**Records shown**
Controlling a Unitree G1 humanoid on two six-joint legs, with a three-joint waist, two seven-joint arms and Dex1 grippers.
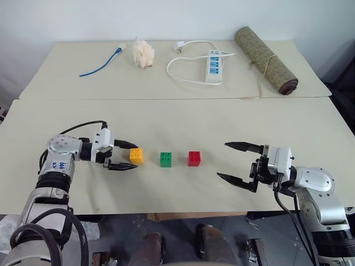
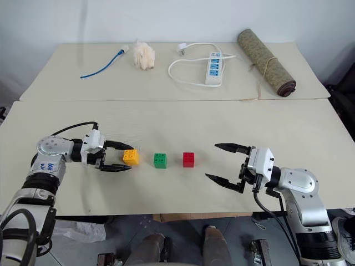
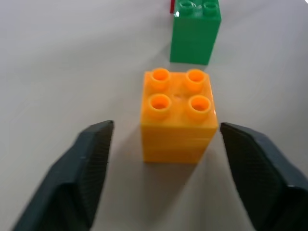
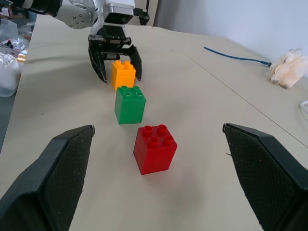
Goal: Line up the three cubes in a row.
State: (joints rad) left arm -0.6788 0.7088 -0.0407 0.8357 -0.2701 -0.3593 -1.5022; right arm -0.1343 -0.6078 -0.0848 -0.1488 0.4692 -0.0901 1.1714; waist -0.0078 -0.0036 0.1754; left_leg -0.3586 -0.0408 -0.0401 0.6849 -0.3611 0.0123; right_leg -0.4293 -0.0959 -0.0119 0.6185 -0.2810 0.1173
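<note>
Two tables (image 1: 166, 119) are standing edge to edge, the far one carrying one rolled mat (image 1: 265, 59) near its right corner, one white power strip (image 1: 213, 65) with its cable looping beside it, one blue cable (image 1: 102, 65) toward the left edge, and one pale crumpled wad (image 1: 143, 54) between them.

Two grippers are reaching in over the near table. The right gripper (image 1: 239, 163) is hovering near the right edge, its fingers spread wide with nothing between them, pointing toward the cubes but well apart from them. The left gripper (image 1: 124, 155) is sitting near the left edge, its fingers parted on either side of the yellow-orange cube (image 1: 136, 155), with a gap showing on both sides in the left wrist view, so it is not clamping the block.

Three cubes are standing upright on the near table, studs up, in one row running parallel to the front edge: yellow-orange at the left, green cube (image 1: 165, 159) in the middle, red cube (image 1: 194, 158) at the right, nearest the right gripper.
</note>
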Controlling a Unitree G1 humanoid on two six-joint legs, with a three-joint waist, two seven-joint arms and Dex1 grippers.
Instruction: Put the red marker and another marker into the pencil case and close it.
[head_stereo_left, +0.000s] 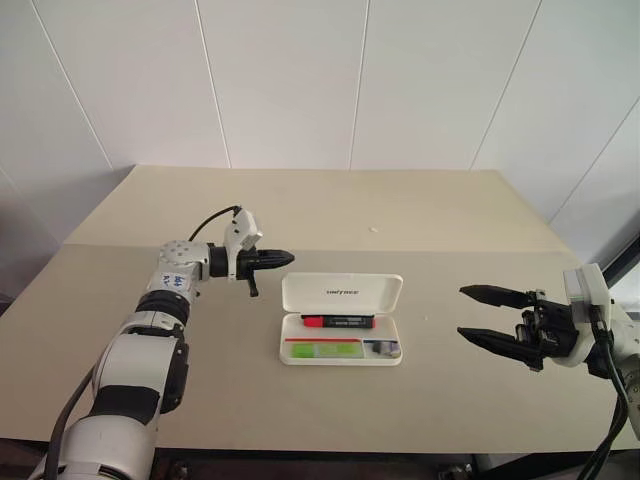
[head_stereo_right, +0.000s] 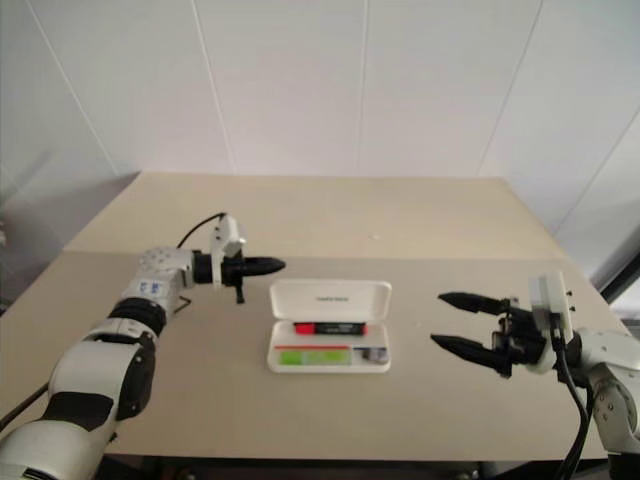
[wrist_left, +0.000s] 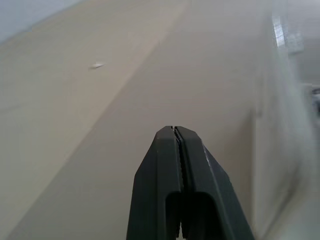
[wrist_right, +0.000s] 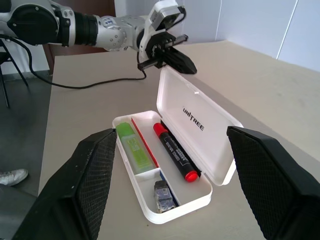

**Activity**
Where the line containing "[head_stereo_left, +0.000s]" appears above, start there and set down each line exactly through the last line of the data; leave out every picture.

**Exercise result**
[head_stereo_left, +0.000s] 
[head_stereo_right, +0.000s] 
[wrist_left, +0.000s] 
[wrist_right, +0.000s] 

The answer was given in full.